Sep 19, 2022

#python

Asynchronous Task Execution In Python

Schedulers are a beautiful piece of code. In computer systems, they are as old as operating systems. In real world they are as old as our alarm clocks. In the world of computers, programmers used to schedule an appointment with an operator(a person) to run their code. Later when programmers wanted to take the operators out of their job they wrote scheduling algorithms.

When Operating Systems came into the picture, instead of computer operators it was schedulers that fed programs into the CPU for their execution. Over the years, the number of processing cores increased and so did the complexity of scheduling algorithms. The layers of hardware caches, RAM and hard disks brought up the need for different kinds of scheduling long, medium and short term.

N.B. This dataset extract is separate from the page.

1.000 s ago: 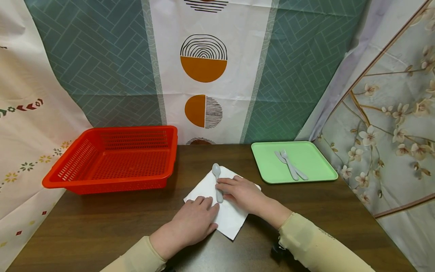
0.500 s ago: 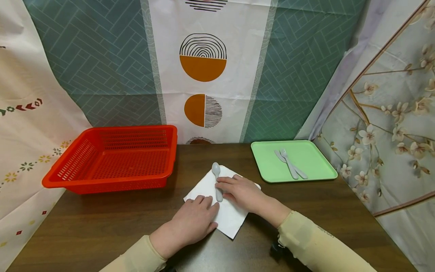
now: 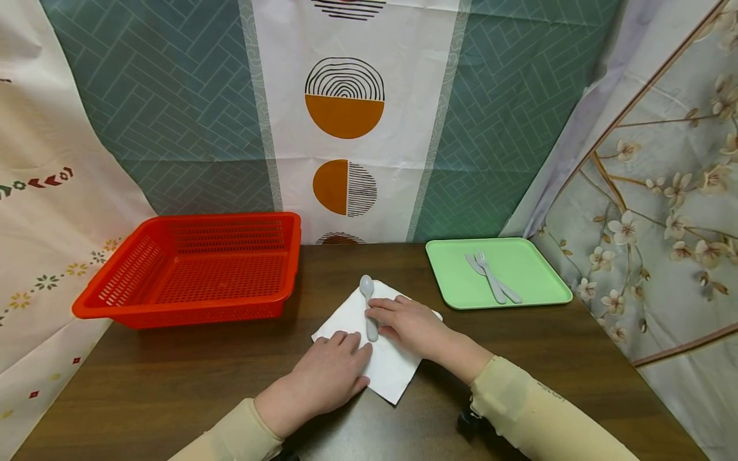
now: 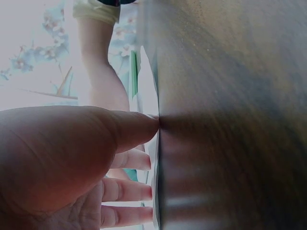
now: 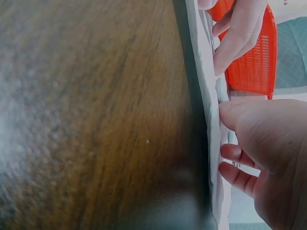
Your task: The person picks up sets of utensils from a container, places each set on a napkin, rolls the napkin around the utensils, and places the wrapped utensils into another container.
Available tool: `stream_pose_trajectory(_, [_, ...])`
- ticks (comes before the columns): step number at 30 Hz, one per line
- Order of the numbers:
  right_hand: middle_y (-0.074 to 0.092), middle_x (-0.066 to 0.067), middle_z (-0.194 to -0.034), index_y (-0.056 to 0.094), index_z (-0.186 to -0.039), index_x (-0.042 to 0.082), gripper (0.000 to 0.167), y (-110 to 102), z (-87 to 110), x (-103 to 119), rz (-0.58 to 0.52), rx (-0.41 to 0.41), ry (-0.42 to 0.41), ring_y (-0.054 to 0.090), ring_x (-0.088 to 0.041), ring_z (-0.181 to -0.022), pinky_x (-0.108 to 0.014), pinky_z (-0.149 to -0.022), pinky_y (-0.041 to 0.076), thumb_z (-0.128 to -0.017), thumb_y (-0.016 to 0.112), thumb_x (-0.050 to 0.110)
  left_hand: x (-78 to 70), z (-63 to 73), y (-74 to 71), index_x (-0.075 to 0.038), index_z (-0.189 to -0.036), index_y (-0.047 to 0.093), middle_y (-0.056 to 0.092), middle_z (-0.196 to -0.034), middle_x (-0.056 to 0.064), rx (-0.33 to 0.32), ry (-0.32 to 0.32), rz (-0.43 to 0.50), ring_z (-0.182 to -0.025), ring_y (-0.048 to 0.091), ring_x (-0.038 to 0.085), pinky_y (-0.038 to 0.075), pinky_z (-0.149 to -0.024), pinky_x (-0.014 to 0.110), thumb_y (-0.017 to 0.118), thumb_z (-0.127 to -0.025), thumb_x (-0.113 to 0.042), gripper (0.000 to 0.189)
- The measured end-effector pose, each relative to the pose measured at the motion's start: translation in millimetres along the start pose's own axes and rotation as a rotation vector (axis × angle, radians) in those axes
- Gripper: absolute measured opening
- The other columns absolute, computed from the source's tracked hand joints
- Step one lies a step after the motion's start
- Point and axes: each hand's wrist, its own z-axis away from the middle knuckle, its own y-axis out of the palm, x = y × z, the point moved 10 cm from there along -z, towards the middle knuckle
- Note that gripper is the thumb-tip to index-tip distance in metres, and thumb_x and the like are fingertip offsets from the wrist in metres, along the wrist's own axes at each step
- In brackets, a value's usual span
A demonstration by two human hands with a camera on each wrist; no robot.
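A grey spoon (image 3: 372,331) lies bowl-up on a white napkin (image 3: 389,379) set at an angle on the table. My left hand (image 3: 330,372) rests on the napkin's lower left part, left of the spoon handle; its straight fingertips touch the paper and its thumb is at the near edge. My right hand (image 3: 410,325) lies over the napkin's right part, its fingers across the middle of the spoon handle and hiding some of it. In the right wrist view, the right thumb (image 5: 230,114) touches down close to the napkin's edge (image 5: 209,103).
A red plastic basket (image 3: 277,304) stands at the back left. At the back right is a green tray (image 3: 542,282) bearing a grey fork (image 3: 491,282) crossed over a grey knife (image 3: 510,295). Patterned cloths hang behind and at both sides of the brown table (image 3: 173,384).
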Motion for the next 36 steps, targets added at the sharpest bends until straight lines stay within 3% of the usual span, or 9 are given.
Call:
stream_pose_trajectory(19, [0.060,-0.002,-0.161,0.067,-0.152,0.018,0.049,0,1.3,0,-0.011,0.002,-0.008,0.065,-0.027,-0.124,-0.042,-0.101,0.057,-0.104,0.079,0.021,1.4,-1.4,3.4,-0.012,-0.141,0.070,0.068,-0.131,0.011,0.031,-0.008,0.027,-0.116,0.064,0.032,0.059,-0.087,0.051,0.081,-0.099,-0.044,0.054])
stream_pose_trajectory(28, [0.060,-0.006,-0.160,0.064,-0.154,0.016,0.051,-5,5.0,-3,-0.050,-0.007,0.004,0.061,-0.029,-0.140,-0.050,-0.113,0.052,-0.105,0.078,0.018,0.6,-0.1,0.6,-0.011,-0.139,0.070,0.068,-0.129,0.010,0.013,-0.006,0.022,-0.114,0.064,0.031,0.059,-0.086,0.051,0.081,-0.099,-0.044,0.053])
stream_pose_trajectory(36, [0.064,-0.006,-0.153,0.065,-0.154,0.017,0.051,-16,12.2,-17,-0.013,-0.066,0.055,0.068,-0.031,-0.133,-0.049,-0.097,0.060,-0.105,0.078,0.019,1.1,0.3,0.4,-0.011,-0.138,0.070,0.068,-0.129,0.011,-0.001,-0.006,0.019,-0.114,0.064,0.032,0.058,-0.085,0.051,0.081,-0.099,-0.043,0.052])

Now, in the era of cloud and distributed systems, schedulers became an indisposable architectural component of any software system. These asynchronous task executors are behind the emails, notifications, the pop-ups that greet us on logging in, and reports that are sent to your email and so on.

Celery, RabbitMQ, Redis, Google Task Queue API, and Amazon’s SQS are major players of task scheduling in distributed environments.

The rest of this blog sheds light on conventional task queue systems, and where asyncio stands, and finally we cover the pros on cons of the major players.

Traditional Task Schedulers

Conventional tasks queues have two programs (a producer and a consumer) with a database acting as a queue. For every task created by the producer an entry is made in the database with a flag NotStarted, Running, Completed, Failed, and so on. At any point task workers (say a never-ending python program) will query this DB and look for incomplete tasks and start running it. It is a simple implementation but it has its own disadvantages.

Disadvantages

Maintaining tasks on a DB table means that the table grows based on the number of tasks. It becomes complicated when the DB grows so much that we have to deal the problem of scaling.
For every consumer that’s free it queries the DB with task flag Scheduled, to fetch a scheduled task that it can run. The querying becomes costly as the size of the DB grows.

Cron

Cron is the simplest software utility that enables you to run a task asynchronously at a given time. The utility maintains a single file (a table) called crontab. The utility itself is a scheduled job that runs every minute, takes a log of every command that is scheduled to run in the current minute, and runs each command. How cool is that?

Usecases

Backups
Cleaning up temp files
Reminders

Example

I wrote a simple python script to trigger a Mac notification that asks me to take a break every 20 minutes.

import os

def notify(title, text):
    os.system("""
    osascript -e 'display notification "{}" with title "{}"'
    """.format(text, title))

notify("Take a break", "You are sitting for too long")

# > crontab -e
*/20 * * * * python /<path_to_script>/notfication.py

Problems to remember

1. What if you have users across timezones? Whenever we deal with time, we are also dealing with timezone problems. Cron jobs by default runs in the configuration of timezone in the machine it is running, we can override it using TZ environment variable. But cron isn’t suitable if we want to run different tasks at different timezones.

2. What happens if a cron fails? When a script fails on executing a cron job, the error is just logged and the cron waits for the next schedule. This is not the most reliable way of handling errors. We would often want schedulers to retry until a certain threshold before moving on.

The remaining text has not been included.